The pricing comes as somewhat of a surprise — after all, imported cars can typically retail at twice the price of US showroom cars, for example. In fact, pricing is such an issue that last year an automobile association in China started looking into the inflated prices of foreign cars in China.
However, the price of a Model S in China is essentially the same as its price in the US with the addition of taxes, customers duties and transportation costs.
In the US, the Model S with the 85 kWh battery pack costs $73,570 after factoring in $7,500 of federal tax credit — pinning the original price at $81,070. Tesla breaks down the China price as so: $81,070 US price with the addition of $3,600 shipping and handling costs, $19,900 customs duties and taxes, as well as $17,700 VAT.
Tesla notes that the pricing structure is “something of a risk” for the company as it could mean that some potential customers may look at it and “mistakenly think it must somehow mean the Model S has less value than its competitors.”

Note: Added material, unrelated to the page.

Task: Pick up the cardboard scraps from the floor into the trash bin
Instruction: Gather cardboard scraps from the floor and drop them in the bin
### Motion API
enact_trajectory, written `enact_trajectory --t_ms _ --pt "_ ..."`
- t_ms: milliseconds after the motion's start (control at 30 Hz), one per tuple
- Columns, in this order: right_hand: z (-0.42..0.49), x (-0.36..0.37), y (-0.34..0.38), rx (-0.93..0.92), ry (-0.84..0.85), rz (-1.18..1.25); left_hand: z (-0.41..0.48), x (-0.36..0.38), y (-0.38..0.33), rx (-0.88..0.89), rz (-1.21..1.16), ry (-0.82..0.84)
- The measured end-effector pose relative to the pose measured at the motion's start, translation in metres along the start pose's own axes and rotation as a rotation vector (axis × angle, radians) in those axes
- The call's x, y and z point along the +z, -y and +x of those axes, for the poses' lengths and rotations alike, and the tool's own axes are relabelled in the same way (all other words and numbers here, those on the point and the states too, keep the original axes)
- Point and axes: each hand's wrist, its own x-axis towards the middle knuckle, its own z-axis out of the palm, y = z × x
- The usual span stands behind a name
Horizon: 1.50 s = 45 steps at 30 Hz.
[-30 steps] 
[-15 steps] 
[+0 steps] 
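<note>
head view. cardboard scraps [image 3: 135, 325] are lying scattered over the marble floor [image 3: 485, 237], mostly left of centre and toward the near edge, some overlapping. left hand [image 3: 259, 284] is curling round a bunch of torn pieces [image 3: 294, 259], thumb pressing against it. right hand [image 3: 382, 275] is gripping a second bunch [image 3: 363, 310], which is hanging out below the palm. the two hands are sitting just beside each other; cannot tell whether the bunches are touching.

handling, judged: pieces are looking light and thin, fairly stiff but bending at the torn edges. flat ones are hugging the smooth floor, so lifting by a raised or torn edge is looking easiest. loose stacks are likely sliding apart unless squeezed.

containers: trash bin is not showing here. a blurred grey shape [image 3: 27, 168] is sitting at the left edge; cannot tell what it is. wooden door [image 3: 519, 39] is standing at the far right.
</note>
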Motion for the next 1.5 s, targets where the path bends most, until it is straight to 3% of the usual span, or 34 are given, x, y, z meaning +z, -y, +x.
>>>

734k CNY is a big risk for Tesla. We know it’s unconventional. We know we could charge more. We know that our competitors will try to convince Chinese consumers that our relatively lower price tag means the Model S is a lesser car, when the real reason their car costs more is that they make double the profit per car in China compared to the United States or Europe.
However, Tesla says it took the risk because it wants to be fair to its customers, no matter where they live. It could be interpreted though as Tesla being extremely aggressive as it seeks to gain traction in the country. After all, earlier this month Diarmuid O’Connell, Tesla’s vice president of corporate and business development, said the company is “very anxious” to get broad distribution, and will expand “aggressively” in China.
Tesla previously revealed that it already has plans for a network of free charging stations in China, which would let owners of its electric cars travel long distances in the country, such as between major cities Beijing and Shanghai.
It seems like the attractive price of the Model S, coupled with Tesla’s efforts to lay out a network for its electric cars to operate — a wide-reaching, convenient system by which its cars can travel wherever, quickly, and without the fear of running out of juice — the company is going all out to catch the attention of consumers in the world’s largest country.